* Task item *
Go through the data below and repeat it exactly, skipping each picture.

* Collected data *

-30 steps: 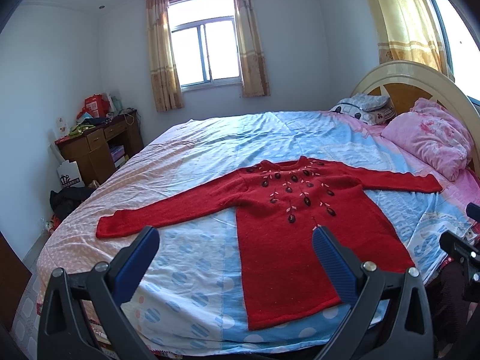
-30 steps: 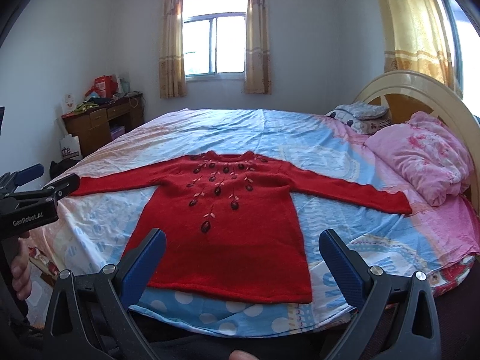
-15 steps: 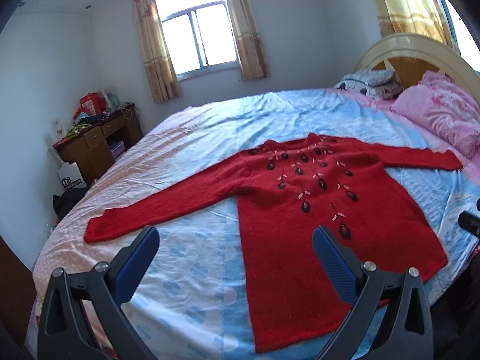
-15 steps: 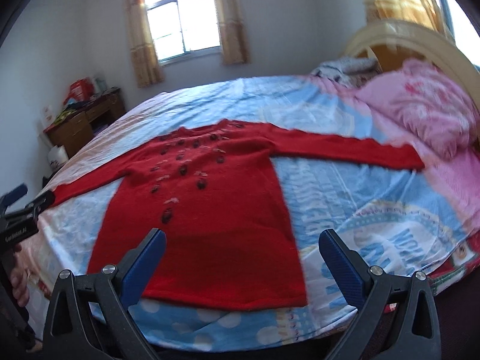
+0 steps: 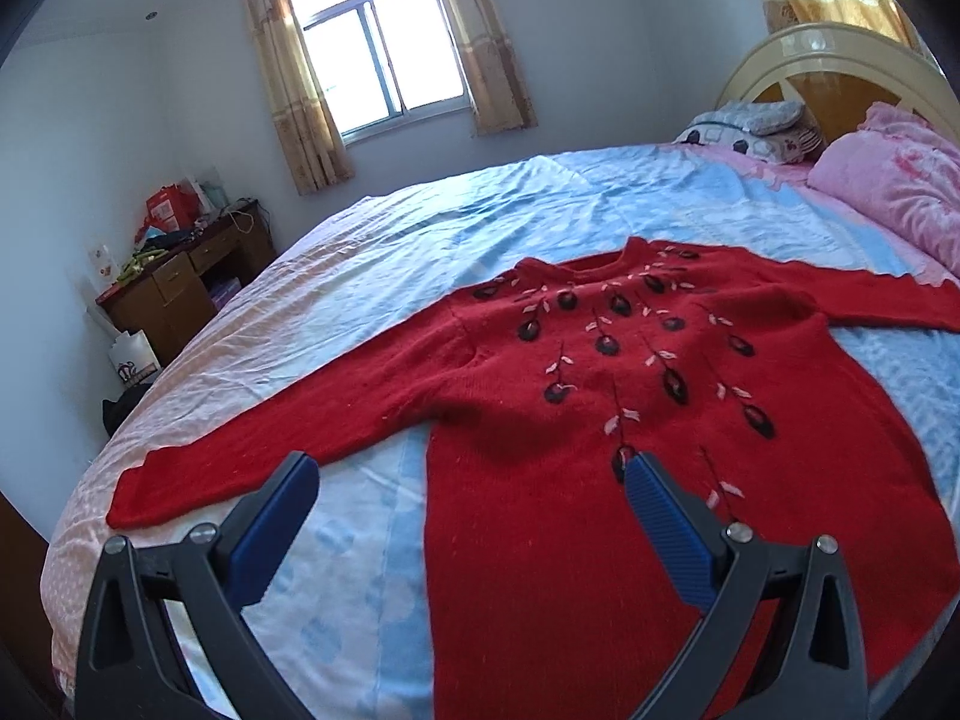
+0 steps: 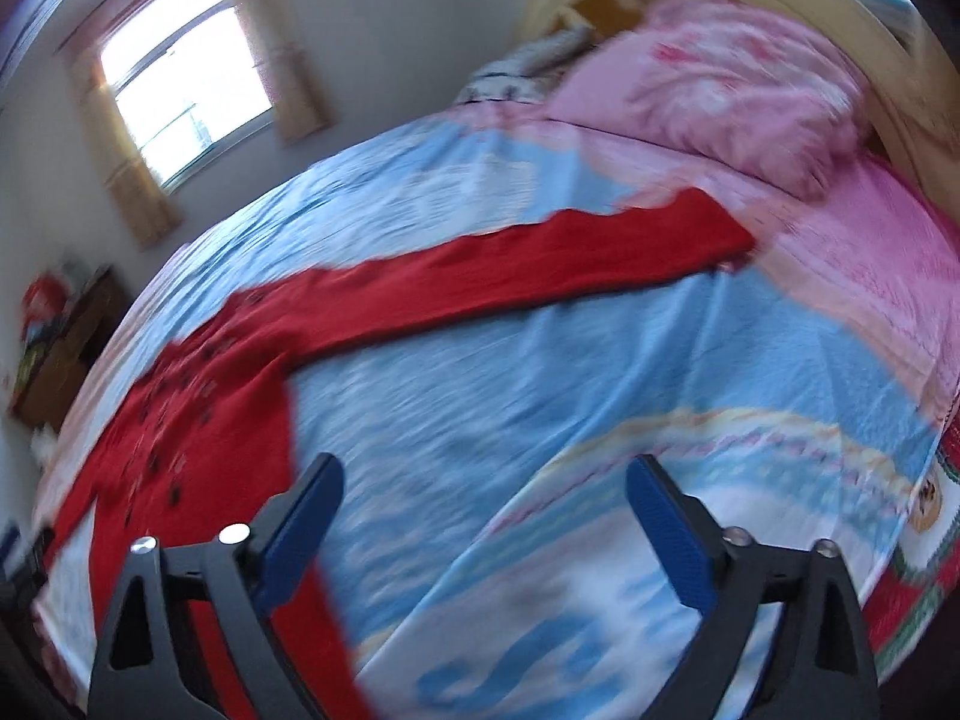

* Response *
-30 steps: 
-30 steps: 
-15 steps: 
-15 steps: 
+0 steps: 
+0 steps: 

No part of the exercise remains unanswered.